In the final scenes, many of the main characters find romantic resolution, including Rufino and Maria da Graça, leading Rufino to rename the courtyard dairy from “Estrela de Alva” to “Estrela Luso-Brasileira” in reference to Maria da Graça. The film ends with the community coming together in a celebratory spirit, singing and dancing during the neighborhood marches, as the once insular courtyard is opened up to a sense of collective joy and harmony.

== Cast ==

- Carlos Alves as Engenhocas
- Maria das Neves as Senhora Rosa
- António Vilar as Carlos Bonito
- Laura Alves as Celeste
- João Silva as Senhor Heitor
- Maria Paula as Amália
- Eliezer Kamenesky as Boris do Nove
- António Silva as Evaristo
- Barroso Lopes as João Magrinho
- Carlos Otero as Alfredo
- Graça Maria as Susana
- Vasco Santana as Narciso
- Ribeirinho as Rufino
- Regina Montenegro as Senhora Margarida
- Armando Machado as "Arnesto" Marques
- Pereira Saraiva as "Bicente" Marques
- Reginaldo Duarte as "Cebastião" Marques
- Casimiro Rodrigues as Um freguês (a customer)
- Artur Rodrigues as Artur Chóchinha
- Maria da Graça as Maria da Graça
- João Guerra as O Agente Fernando
- Joaquim Amarante as 2º Agente (the second agent)
- Armando Pedro as O Caixa (the cashier)

== Themes and ideological context ==
Several scholars have examined O Pátio das Cantigas in relation to its broader cultural and ideological implications, particularly regarding gender roles, emigration narratives, and the values promoted during Portugal’s Estado Novo regime. The film is seen both as a product of its time and as a vehicle for disseminating conservative ideals aligned with the regime’s vision of national identity. More broadly, it exemplifies how mid-20th-century Portuguese cinema served propagandistic functions.

The film celebrates community cohesion, moral redemption, and social harmony, while implicitly promoting values such as discipline, modesty, and deference to authority. The frequent positive depiction of rural or working-class characters and the romanticization of the Lisbon courtyard as a microcosm of national virtue support this reading. Scholars argue that these representations reinforced the Estado Novo’s idealized vision of Portuguese identity, often conveyed through subtle narrative and visual cues rather than overt political messaging.

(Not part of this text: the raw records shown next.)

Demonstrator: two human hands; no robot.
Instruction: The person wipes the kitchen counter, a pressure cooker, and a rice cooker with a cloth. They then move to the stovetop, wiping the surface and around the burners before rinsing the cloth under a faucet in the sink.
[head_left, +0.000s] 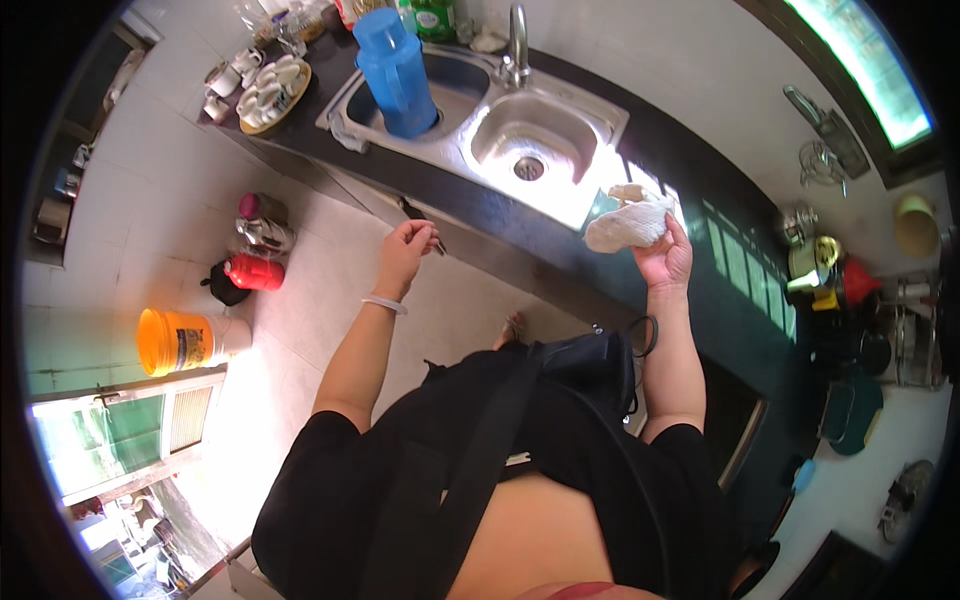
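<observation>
My right hand grips a crumpled white cloth at its right edge. The cloth hangs over the counter, close to the right corner of the steel sink. My left hand, with a pale bangle at the wrist, is in front of the cabinet below the counter, its fingers curled. A thin dark object shows just past these fingers; whether they hold it is unclear. In the left basin stands a blue thermos jug. The right basin shows its bare drain beneath the faucet.
A tray of white cups stands at the counter's left end. Along the left wall are a red thermos and an orange bucket. A knife holder hangs on the right wall. Sunlight glares on the dark countertop.
</observation>
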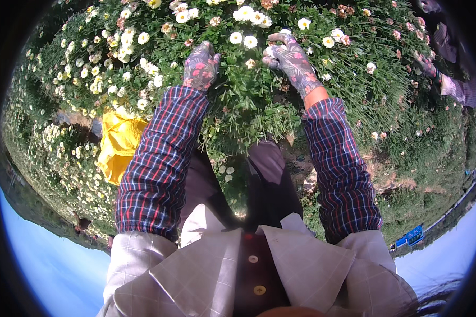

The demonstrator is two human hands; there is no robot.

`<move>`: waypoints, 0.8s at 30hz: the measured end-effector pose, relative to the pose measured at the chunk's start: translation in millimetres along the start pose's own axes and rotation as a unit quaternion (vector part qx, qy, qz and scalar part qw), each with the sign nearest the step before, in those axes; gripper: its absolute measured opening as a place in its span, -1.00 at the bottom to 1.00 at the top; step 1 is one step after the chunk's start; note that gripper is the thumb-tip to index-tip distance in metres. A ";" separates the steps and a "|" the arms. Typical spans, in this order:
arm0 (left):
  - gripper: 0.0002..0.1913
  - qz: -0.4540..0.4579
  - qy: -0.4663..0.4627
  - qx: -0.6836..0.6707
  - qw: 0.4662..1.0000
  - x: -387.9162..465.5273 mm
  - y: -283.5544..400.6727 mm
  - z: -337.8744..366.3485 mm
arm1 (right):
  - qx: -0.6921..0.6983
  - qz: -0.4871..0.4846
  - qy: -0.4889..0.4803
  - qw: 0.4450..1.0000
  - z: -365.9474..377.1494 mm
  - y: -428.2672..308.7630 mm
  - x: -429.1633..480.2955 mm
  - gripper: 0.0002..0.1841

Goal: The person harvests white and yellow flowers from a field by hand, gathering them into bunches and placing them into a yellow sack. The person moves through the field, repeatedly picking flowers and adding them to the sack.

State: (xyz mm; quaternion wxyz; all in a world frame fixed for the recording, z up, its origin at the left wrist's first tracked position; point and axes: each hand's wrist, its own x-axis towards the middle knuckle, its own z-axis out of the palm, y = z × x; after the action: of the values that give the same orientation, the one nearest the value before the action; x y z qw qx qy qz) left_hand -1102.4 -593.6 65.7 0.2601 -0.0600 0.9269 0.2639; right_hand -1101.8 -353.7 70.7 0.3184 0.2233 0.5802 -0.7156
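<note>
My left hand (202, 66), in a grey floral-patterned glove, is among the leafy stems of a flowering bush (242, 89). Its fingers are curled and partly turned away, so what they hold is hidden. To its right, my right hand (287, 59) wears a matching glove. Its bent fingers and thumb close around a small white flower head (269, 51). White blooms with yellow centres (250, 41) stand between and just above the two hands. Some pinkish-brown, withered blooms (215, 21) are mixed in.
A yellow cloth or plastic bag (121, 146) hangs beside my left forearm. At the far right, another person's gloved hand (426, 65) reaches into the plants. Flower rows spread to both sides, with bare soil (388, 174) at right. A blue vehicle (409, 237) stands in the distance.
</note>
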 end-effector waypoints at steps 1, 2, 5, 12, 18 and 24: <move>-0.81 -0.020 0.009 -0.027 0.999 -2.8 -1.8 3.4 | -0.057 -0.011 -0.010 0.998 2.2 4.0 17.3 -0.62; -0.80 -0.028 0.021 -0.045 0.998 -6.3 -3.8 8.0 | -0.130 -0.059 -0.066 0.988 11.2 9.7 34.7 -0.58; -0.80 -0.080 0.026 -0.112 0.990 -12.0 -13.8 16.9 | -0.266 0.002 -0.083 0.960 38.4 24.9 62.6 -0.63; -0.59 -0.056 -0.057 -0.096 0.992 5.3 -18.1 -7.3 | -0.068 0.015 -0.074 0.995 50.4 47.3 33.5 -0.71; -0.69 0.042 0.023 -0.179 0.983 -12.8 7.7 -39.5 | 0.048 0.024 0.016 0.998 61.4 63.3 22.2 -0.76; -0.52 0.096 -0.234 -0.048 0.966 12.9 9.1 -21.5 | -0.004 -0.008 0.062 0.998 68.3 65.1 20.3 -0.81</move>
State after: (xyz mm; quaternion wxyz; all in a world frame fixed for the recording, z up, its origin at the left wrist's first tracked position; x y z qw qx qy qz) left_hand -1125.4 -596.8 78.9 0.4399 0.0802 0.8279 0.3386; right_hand -1066.0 -432.2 27.5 0.2766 0.2614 0.6034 -0.7008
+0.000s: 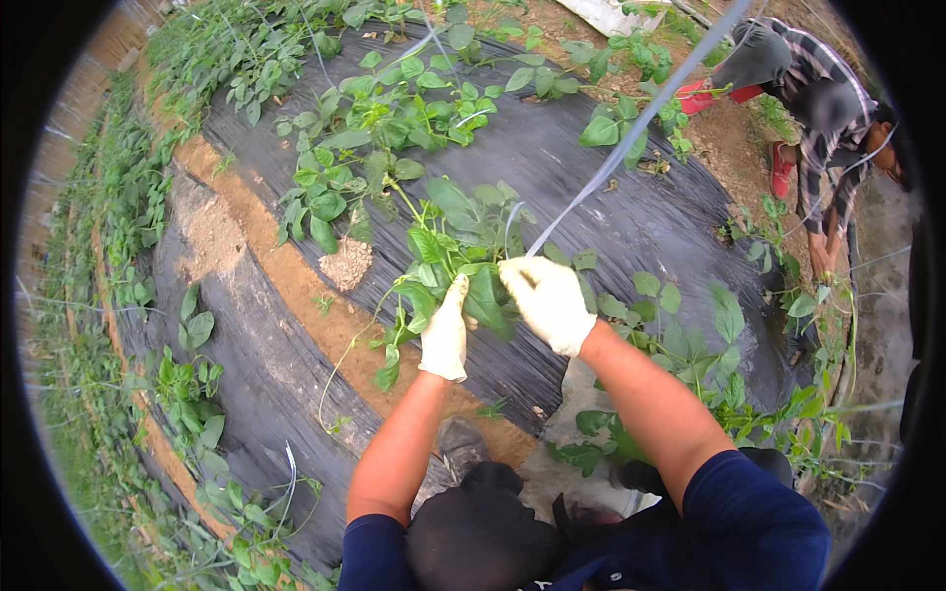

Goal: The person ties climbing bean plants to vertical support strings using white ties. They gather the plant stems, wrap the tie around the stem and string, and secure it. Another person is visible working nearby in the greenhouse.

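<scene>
My left hand (445, 336), in a pale glove, grips the leafy stems of a climbing bean plant (427, 245), thumb pointing up along the leaves. Just right of it, my right hand (553, 304), also gloved, pinches the lower part of a pale plastic twine (617, 156). That twine runs taut from my fingers up to the upper right. A short loop of twine curves up beside the right fingertips. Leaves hide where the twine meets the stems, so I cannot tell whether it passes around them. One thin vine tendril (355, 341) hangs down to the left.
Black plastic mulch film (488, 166) covers the beds, with a strip of bare soil (295, 270) between them. More bean plants (399, 111) grow ahead, and others (188, 391) at left. A co-worker (828, 111) bends over plants at the upper right. Other twines hang at several spots.
</scene>
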`<action>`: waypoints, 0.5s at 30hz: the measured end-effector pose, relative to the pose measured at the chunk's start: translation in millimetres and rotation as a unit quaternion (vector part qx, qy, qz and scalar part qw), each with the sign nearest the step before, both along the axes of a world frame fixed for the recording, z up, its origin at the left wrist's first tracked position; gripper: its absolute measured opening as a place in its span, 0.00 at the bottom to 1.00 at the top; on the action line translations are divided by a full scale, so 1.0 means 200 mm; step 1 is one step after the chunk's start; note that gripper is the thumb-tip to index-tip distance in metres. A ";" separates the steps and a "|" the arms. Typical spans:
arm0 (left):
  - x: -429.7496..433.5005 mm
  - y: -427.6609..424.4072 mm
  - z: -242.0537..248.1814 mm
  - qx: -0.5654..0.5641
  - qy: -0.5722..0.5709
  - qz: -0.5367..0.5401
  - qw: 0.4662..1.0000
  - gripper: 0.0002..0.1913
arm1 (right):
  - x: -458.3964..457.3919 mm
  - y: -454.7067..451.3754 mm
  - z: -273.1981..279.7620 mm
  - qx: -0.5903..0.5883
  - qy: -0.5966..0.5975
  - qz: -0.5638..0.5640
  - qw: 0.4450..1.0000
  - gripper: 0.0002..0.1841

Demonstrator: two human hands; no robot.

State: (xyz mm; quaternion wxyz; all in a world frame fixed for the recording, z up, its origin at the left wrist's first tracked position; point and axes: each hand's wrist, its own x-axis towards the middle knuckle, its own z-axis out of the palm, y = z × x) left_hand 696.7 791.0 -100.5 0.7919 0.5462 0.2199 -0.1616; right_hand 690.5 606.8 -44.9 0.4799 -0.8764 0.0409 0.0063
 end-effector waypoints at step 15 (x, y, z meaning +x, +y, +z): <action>-0.06 0.11 -0.02 0.019 -0.050 -0.152 0.987 0.21 | 0.23 0.02 0.03 0.193 0.205 0.135 0.950 0.15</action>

In terms of gender representation, the female characters, particularly Amália, Suzana, and Maria da Graça, embody contrasting models of morality and behavior. Amália is portrayed as flirtatious and materialistic, Suzana as reserved and self-sacrificing, and Maria da Graça, an emigrant returning from Brazil, initially appears as an independent and successful woman but ultimately chooses to abandon her career abroad in favor of a traditional domestic role. This narrative arc reinforces a vision of womanhood rooted in humility, family, and national belonging, consistent with the patriarchal norms promoted by the Estado Novo.

The film also addresses themes of emigration and return. Maria da Graça’s character represents the idealized emigrant who, despite achieving material success abroad, chooses to return to Portugal and embrace a simpler, more “authentic” rural life. This portrayal aligns with the regime’s efforts to valorize the countryside and traditional ways of life, contrasting with the perceived moral and social risks of modern urban environments or foreign influences.